🤖 AI Summary
Deploying trillion-parameter foundation models for online advertising recommendation faces critical challenges in meeting strict low-latency inference requirements and adapting to dynamic data distributions in industrial settings.
Method: This paper proposes ExFM, an external distillation framework featuring: (1) a teacher foundation model reuse mechanism enabling cross-distribution knowledge transfer; (2) co-designed auxiliary heads and student adapters for computational cost sharing; and (3) a collaborative architecture integrating a Data Augmentation System (DAS) with streaming self-adaptive modeling across base and vertical models.

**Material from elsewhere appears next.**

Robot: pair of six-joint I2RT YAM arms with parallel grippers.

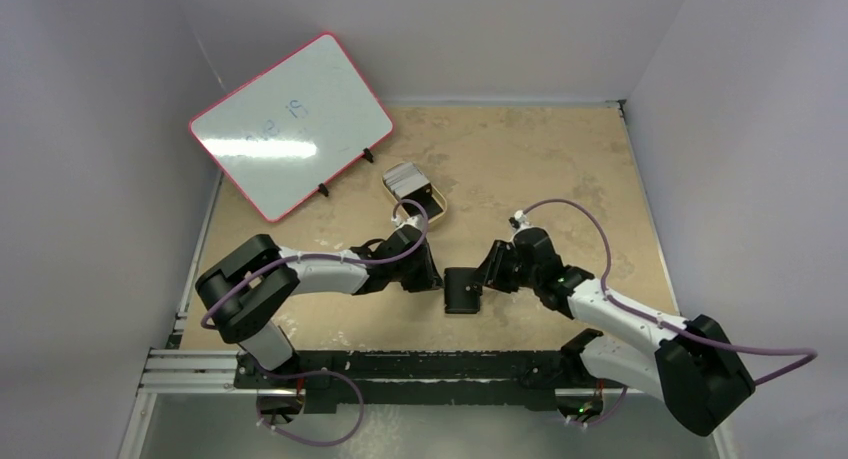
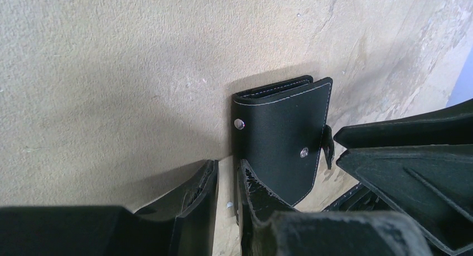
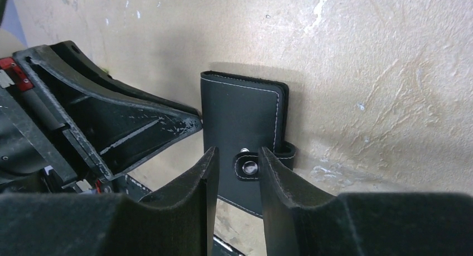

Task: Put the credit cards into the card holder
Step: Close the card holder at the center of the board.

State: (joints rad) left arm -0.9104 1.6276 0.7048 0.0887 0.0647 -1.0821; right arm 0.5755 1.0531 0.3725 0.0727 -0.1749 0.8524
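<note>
Black and closed, the card holder (image 1: 463, 291) lies on the tan counter (image 1: 540, 169) between the two arms, near the front edge. Its snap tab (image 3: 251, 168) wraps over one long edge, and the metal stud is visible.

Left fingers (image 2: 195, 194): released. They stand apart with bare counter showing in the gap and nothing between them. The inner finger sits at one corner of the card holder; the left wrist view does not show whether it touches.

Right fingers (image 3: 284, 194): released. They stand apart on either side of the snap tab. A strip of counter shows between one finger and the tab, so the tab is not clamped. The other finger overlaps the tab's outer end in the right wrist view.

Credit cards (image 1: 404, 178): a whitish stack resting in the tan oval tin (image 1: 432, 207), farther back on the counter and well apart from the card holder. The tin is just beside the foot of the pink-framed whiteboard (image 1: 290, 129), which stands propped at the back left.
</note>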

Results: Evaluated on both industrial and public benchmarks, ExFM significantly improves recommendation accuracy while maintaining controllable inference latency and reducing training overhead by over 40%. It establishes a novel paradigm for efficient deployment of ultra-large-scale models in real-time recommendation systems.
📝 Abstract
Ads recommendation is a prominent service of online advertising systems and has been actively studied. Recent studies indicate that scaling-up and advanced design of the recommendation model can bring significant performance improvement. However, with a larger model scale, such prior studies have a significantly increasing gap from industry as they often neglect two fundamental challenges in industrial-scale applications. First, training and inference budgets are restricted for the model to be served, exceeding which may incur latency and impair user experience. Second, large-volume data arrive in a streaming mode with data distributions dynamically shifting, as new users/ads join and existing users/ads leave the system. We propose the External Large Foundation Model (ExFM) framework to address the overlooked challenges. Specifically, we develop external distillation and a data augmentation system (DAS) to control the computational cost of training/inference while maintaining high performance. We design the teacher in a way like a foundation model (FM) that can serve multiple students as vertical models (VMs) to amortize its building cost. We propose Auxiliary Head and Student Adapter to mitigate the data distribution gap between FM and VMs caused by the streaming data issue. Comprehensive experiments on internal industrial-scale applications and public datasets demonstrate significant performance gain by ExFM.